Patient consent was not obtained because the evaluation was retrospective. Our case is a 52-year-old man with known bladder malignancy who have been taking chemotherapy and hemodialysis treatment through permanent hemodialysis catheter. Thoraco-abdominal contrast-enhanced CT was obtained to evaluate the response to treatment. CT imaging revealed thrombosis of the hemodialysis catheter, formation of venous collaterals in the anterior chest wall as a result of occlusion of SVC. Although the first CT images of our patient revealed only a slight focal contrast enhancement in the fourth segment of hepatic left lob, the follow up CT scan images acquired just two months later showed a more prominent and larger contrast enhanced area in the fourth segment of the liver in the early arterial phase, which was associated with focal hepatic “hot spot” sign, due to collateral drainage (Figure 1,2, 3,4).


Discussion

In case of SCV occlusion, occasionally in CT imaging, areas of focally increased blood flow in the left hepatic lobe may be seen due to collateral vein formation. This appears as an abnormal hyperattenuation of the left hepatic lobe in arterial or early portal phase. This is a result of porto-systemic venous shunt between the SCV and portal vein (1,2).

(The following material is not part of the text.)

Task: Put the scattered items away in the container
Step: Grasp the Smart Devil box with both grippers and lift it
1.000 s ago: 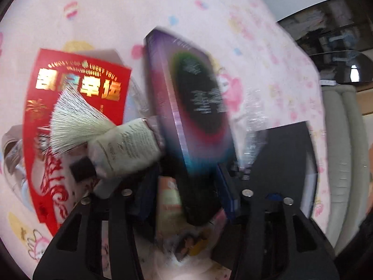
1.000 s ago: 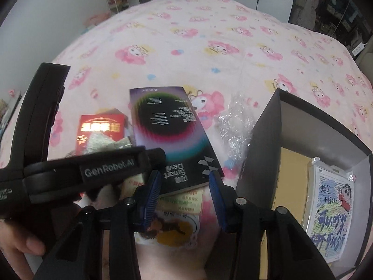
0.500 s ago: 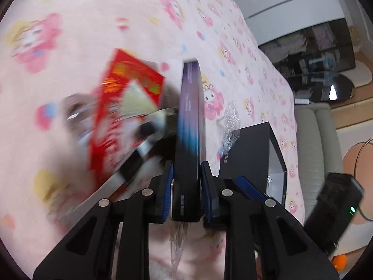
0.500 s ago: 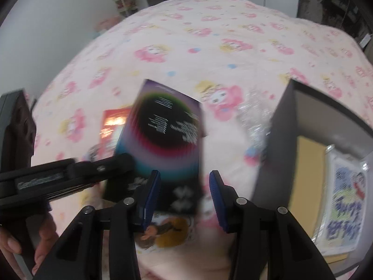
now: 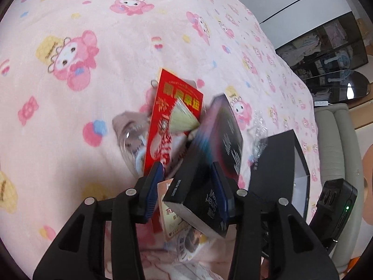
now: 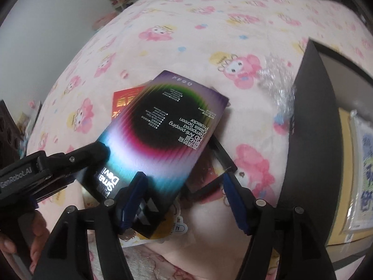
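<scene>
A flat black box with a rainbow ring (image 6: 163,135) hangs tilted over the pink bedspread. It lies loose between the opening jaws of my left gripper (image 5: 186,170), with a gap at the left pad, and it is blurred. One left finger (image 6: 93,150) rests on the box's face. My right gripper (image 6: 184,179) is opening wide, and the box's near corner sits just past its left finger with no pad touching it. The black container (image 6: 310,128) stands at the right with a yellow card and a cartoon packet (image 6: 366,175) inside.
A red envelope (image 5: 172,121) with a cream tassel (image 5: 181,121) lies behind the box, next to a grey clear pouch (image 5: 130,128). Sticker packets (image 6: 163,233) lie under the box. Crumpled clear wrap (image 6: 277,74) sits by the container. A hand (image 6: 14,245) holds the left gripper.
Half a second ago the left jaws clamped the box edge-on; now they stand wider and the box has tipped over between them. The right jaws have spread wide.
</scene>
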The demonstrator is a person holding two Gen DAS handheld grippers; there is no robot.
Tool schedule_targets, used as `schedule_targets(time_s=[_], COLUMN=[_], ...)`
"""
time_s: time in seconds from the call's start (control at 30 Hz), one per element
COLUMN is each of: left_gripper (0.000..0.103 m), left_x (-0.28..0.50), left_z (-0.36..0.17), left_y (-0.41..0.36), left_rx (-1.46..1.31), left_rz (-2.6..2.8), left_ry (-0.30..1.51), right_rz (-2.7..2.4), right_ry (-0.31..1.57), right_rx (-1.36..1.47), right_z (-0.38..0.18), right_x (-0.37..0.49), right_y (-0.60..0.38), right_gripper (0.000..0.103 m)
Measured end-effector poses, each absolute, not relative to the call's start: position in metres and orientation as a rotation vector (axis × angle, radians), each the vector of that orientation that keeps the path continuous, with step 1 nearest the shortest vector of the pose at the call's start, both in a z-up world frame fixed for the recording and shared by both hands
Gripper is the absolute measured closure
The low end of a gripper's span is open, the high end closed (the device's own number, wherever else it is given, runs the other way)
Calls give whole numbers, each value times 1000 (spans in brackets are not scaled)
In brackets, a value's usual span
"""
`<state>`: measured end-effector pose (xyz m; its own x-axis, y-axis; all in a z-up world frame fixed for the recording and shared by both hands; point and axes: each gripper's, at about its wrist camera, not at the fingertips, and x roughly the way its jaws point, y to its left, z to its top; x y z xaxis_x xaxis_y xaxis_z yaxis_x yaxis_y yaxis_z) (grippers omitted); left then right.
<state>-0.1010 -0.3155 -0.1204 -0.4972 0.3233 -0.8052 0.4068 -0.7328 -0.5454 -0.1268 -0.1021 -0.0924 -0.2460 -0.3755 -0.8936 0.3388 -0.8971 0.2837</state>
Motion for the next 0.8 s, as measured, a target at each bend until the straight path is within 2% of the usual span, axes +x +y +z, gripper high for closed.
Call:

In case of chronic obstruction of caval system, collateral pathways develop to maintain venous drainage. The major collateral pathways are well described and include; the azygos-hemiazygos, external and internal mammary, lateral thoracic, and vertebral pathways.

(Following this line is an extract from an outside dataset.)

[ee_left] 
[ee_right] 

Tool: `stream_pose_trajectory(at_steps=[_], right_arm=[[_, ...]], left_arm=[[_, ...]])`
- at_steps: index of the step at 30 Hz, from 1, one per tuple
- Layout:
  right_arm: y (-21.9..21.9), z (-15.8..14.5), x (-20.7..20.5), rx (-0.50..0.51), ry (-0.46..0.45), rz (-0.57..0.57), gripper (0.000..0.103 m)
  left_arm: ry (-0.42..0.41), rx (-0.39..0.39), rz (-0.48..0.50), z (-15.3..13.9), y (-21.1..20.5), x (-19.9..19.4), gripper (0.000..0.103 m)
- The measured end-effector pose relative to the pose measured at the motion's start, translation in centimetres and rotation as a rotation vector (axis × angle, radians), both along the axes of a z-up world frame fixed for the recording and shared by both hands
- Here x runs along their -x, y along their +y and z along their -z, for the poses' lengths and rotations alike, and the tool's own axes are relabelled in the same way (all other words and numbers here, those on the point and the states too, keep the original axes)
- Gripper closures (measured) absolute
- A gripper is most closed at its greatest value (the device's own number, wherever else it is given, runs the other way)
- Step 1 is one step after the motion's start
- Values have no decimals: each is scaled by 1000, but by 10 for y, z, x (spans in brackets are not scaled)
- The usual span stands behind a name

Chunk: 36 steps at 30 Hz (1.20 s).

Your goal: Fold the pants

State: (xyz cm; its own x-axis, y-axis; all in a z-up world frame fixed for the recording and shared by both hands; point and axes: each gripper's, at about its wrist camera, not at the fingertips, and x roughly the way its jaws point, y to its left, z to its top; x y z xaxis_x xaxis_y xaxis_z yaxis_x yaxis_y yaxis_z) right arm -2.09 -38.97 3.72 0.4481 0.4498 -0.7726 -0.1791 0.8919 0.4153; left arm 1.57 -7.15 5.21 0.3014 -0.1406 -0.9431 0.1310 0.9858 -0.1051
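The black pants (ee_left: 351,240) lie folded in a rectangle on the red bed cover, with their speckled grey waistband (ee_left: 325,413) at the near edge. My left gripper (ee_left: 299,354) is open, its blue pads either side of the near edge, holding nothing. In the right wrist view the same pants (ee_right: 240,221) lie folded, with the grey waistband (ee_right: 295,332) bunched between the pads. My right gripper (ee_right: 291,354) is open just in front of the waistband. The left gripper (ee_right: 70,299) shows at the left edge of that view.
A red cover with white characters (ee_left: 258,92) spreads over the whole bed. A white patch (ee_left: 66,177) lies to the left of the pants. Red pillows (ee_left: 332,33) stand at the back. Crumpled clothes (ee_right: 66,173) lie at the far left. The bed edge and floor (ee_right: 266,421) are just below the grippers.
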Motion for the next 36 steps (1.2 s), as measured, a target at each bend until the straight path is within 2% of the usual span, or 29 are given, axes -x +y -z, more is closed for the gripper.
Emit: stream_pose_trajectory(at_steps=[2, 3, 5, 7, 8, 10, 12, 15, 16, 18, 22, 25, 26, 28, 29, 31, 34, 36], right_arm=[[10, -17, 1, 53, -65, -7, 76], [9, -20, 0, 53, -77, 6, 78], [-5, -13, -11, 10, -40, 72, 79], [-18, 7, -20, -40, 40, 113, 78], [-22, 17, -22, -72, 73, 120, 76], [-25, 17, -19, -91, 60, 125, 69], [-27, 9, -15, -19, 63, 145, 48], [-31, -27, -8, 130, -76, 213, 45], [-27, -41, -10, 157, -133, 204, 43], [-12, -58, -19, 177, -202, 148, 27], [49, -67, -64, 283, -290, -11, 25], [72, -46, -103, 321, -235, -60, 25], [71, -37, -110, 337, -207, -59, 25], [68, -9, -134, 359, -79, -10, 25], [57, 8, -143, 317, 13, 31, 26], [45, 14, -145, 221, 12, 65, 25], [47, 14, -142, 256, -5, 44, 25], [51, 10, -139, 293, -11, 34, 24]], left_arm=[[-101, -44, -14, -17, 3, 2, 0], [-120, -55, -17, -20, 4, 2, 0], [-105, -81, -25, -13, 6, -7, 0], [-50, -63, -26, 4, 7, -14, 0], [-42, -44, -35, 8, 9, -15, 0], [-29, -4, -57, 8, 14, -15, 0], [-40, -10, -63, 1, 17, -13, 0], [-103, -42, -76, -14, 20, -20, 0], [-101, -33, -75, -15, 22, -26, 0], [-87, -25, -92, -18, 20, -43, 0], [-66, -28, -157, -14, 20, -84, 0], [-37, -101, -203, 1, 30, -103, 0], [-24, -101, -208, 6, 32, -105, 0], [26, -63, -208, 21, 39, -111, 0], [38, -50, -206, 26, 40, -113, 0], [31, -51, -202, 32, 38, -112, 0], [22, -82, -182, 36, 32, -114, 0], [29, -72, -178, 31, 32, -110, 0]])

There are several unusual collateral pathways such as; systemic to cavo-portal, pulmonary venous and intrahepatic collateral pathways. Four cavo-portal pathways have been described. One of which is caval-superficial-umblical-portal pathway in which the epigastric veins anastomose with internal or external mammary veins. These veins following a recanalized paraumblical vein drain in a hepato-pedal fashion into the left portal vein (3). The collateral venous pathway comprises the internal mammary and paraumblical veins, leading to formation of a “hot spot” due to high blood flow around the area of union of the paraumblical vein and the left main branch of the portal vein (4,5). An intense focal hepatic enhancement on abdominal CT has been reported (6). Sometimes, abnormal focal enhancement in contrast-enhanced CT or focal increased radiotracer uptake in Tc-99m sulfur colloid scan has been called the “focal hepatic hot spot sign” (4,5,7). Especially in the cancer patients first imaging findings (in our case Figures 1,2) might be misinterpreted as metastasis. However, the location of the lesion and the presence of collateral vascular structures should be a clue for “hot spot sign”.

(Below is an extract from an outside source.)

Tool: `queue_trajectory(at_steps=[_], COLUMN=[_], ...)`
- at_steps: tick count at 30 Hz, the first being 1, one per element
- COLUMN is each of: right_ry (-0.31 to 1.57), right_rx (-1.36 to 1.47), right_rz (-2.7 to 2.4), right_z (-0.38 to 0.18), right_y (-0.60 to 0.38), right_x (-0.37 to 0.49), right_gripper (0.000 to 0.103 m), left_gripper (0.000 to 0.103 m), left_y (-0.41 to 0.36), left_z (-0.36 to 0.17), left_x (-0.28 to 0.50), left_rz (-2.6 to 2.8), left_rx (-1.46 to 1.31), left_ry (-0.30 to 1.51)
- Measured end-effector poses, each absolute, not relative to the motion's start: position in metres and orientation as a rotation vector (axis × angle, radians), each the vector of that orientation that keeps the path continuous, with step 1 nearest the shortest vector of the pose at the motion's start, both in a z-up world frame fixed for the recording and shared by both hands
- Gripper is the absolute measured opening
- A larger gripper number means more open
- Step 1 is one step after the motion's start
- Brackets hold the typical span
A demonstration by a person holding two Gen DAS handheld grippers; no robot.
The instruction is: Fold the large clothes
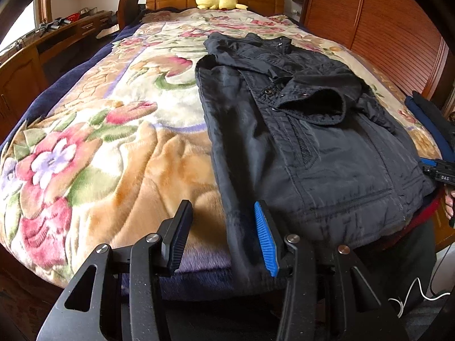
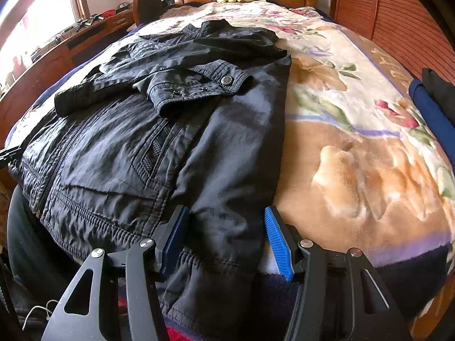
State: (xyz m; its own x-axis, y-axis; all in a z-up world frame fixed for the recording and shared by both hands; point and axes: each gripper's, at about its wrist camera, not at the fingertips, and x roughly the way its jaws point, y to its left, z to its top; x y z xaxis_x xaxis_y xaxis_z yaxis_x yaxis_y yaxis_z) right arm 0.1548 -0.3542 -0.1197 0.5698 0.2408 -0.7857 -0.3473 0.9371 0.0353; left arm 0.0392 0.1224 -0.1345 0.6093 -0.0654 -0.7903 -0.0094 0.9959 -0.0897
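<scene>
The letters "DAS" are read in white on a small black device (image 1: 444,176) at the right edge of the left wrist view.

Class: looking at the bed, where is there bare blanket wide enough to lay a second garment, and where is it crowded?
Free: the floral blanket left of the jacket, up to the plush toy. Also the strip between the jacket and the folded clothes. Crowded: the near edge, where both tools straddle the jacket's hem.

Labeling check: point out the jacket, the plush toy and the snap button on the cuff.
jacket (image 1: 327,153): left wrist view, front panel.
plush toy (image 1: 217,0): left wrist view, body.
snap button (image 2: 226,80): right wrist view, button face on the cuff.
</scene>
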Motion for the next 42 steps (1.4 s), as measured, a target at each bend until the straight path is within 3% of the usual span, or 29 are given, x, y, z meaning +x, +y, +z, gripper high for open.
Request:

In conclusion, flaming focal arterial phase enhancement of hepatic left lobe in CT scans might be seen in case of SVC occlusion, and is described as the focal hepatic “hot spot” sign. It should not be misinterpreted as a hepatic lesion or metastasis.


Ethics

Informed Consent: Patient consent was not obtained because the evaluation was retrospective.

Peer-review: Internally peer-reviewed.

Authorship Contributions

Concept: K.K., Design: K.K., Y.D.P., Data Collection or Processing: Y.D.P., A.H.N., Analysis or Interpretation: Y.D.P., Literature Search: Y.D.P., Writing: Y.D.P.

Conflict of Interest: No conflict of interest was declared by the authors.

Financial Disclosure: The authors declared that this study received no financial support.